Please restate, word for word, the lines below that begin at the one with "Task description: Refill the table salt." and end at the one with "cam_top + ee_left". Leave out all other lines.

= Beginning of Section =

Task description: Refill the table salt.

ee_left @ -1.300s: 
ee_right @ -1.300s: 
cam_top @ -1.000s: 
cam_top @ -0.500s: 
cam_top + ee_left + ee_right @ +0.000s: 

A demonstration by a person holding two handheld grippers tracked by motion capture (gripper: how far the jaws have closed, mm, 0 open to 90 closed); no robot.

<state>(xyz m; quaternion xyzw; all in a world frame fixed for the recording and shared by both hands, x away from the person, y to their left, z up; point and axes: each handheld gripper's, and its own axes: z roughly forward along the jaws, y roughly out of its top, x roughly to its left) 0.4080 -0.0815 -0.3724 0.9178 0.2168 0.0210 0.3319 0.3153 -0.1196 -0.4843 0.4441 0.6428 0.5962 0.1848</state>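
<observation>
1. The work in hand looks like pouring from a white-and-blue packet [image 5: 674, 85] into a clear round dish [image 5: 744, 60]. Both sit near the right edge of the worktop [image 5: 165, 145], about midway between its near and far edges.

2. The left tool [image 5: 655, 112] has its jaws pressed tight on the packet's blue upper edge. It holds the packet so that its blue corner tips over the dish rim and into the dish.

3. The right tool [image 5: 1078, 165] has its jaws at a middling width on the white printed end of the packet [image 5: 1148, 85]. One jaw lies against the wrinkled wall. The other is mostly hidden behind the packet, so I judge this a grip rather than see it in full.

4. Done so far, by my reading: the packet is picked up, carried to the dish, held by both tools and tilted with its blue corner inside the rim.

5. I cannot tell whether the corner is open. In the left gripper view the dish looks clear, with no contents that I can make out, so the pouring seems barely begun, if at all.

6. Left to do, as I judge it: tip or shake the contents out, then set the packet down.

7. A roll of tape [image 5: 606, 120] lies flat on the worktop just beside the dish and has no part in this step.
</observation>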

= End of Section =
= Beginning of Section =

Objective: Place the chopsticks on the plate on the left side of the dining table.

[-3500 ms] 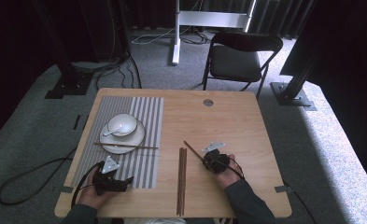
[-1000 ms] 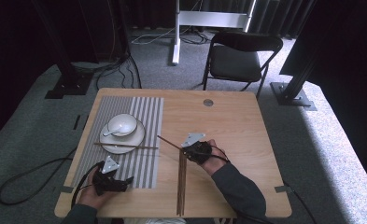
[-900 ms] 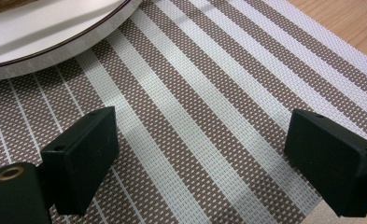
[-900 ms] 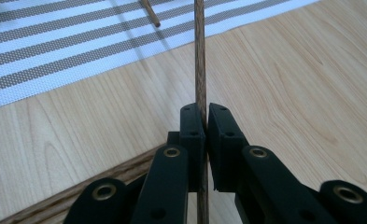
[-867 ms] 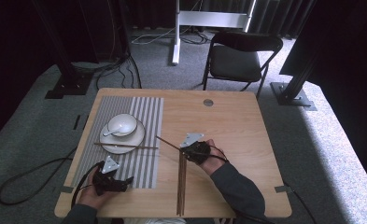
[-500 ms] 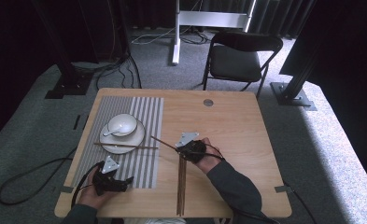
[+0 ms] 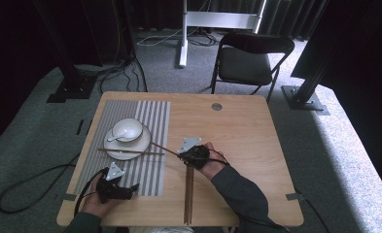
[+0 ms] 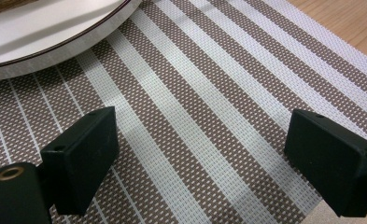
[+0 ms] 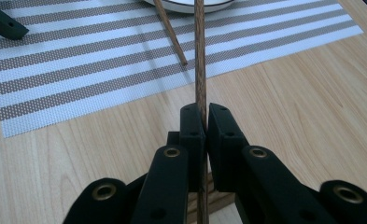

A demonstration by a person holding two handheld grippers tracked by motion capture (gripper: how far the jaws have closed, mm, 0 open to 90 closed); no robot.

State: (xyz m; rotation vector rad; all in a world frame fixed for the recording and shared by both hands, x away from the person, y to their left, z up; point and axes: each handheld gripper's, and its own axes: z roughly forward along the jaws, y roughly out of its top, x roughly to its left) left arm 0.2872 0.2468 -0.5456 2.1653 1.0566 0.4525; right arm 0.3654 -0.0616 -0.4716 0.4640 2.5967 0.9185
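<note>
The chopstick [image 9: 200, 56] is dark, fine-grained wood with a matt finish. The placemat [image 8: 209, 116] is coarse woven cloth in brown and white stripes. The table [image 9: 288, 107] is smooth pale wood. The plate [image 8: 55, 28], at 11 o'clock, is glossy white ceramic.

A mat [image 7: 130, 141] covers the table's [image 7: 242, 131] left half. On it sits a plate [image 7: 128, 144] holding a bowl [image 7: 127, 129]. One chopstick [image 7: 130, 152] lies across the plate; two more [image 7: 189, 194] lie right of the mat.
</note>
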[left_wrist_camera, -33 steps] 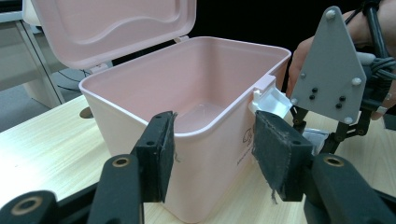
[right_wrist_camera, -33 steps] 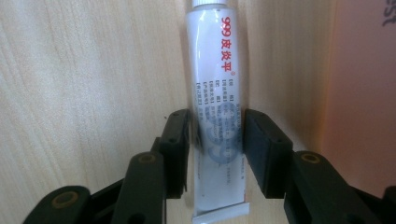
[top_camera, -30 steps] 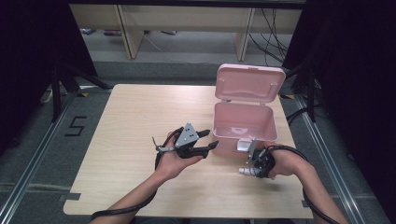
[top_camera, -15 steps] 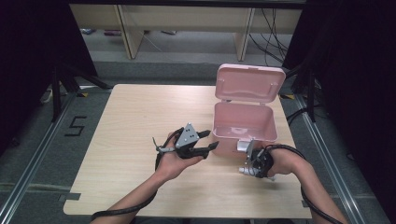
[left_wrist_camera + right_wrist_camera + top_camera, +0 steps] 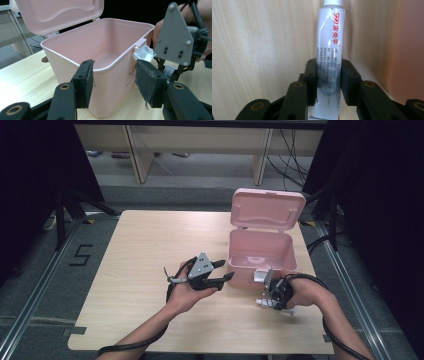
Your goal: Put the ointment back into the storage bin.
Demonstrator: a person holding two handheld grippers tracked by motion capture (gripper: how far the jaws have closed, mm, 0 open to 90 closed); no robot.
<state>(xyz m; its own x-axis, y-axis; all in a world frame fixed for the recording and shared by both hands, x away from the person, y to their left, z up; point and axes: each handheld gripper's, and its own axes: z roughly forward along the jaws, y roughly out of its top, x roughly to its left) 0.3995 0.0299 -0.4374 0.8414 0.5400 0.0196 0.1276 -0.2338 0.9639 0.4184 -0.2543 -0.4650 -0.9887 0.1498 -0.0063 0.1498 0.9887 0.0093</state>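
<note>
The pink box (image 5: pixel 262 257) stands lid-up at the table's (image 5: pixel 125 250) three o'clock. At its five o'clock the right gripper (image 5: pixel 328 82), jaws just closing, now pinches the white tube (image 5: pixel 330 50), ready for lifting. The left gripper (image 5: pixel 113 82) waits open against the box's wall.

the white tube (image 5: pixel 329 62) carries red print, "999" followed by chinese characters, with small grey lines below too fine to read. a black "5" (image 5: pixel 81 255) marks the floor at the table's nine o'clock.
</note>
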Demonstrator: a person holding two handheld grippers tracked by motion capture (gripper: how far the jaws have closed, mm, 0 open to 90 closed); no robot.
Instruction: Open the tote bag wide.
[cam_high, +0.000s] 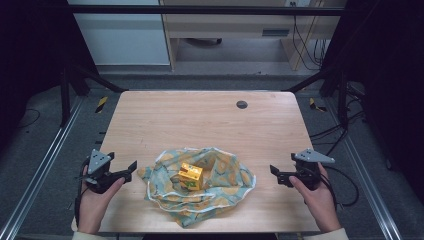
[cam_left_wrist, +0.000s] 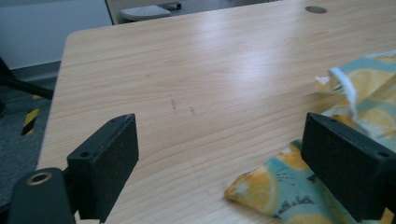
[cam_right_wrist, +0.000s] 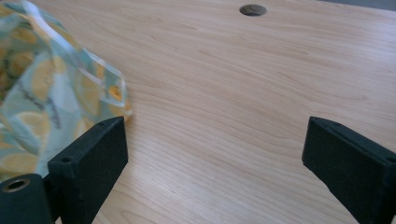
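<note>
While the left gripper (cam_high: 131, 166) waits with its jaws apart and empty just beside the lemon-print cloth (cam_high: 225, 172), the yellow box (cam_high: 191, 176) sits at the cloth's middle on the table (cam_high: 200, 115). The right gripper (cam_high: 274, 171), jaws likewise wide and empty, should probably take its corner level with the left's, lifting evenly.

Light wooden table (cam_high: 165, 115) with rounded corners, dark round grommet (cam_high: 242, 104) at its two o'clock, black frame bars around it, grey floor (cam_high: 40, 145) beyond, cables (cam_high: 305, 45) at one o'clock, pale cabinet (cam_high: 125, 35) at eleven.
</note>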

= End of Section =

- _Response to the task_:
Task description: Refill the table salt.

ee_left @ -1.300s: 
ee_right @ -1.300s: 
cam_top @ -1.000s: 
cam_top @ -0.500s: 
cam_top + ee_left + ee_right @ +0.000s: 

No more is needed for this answer.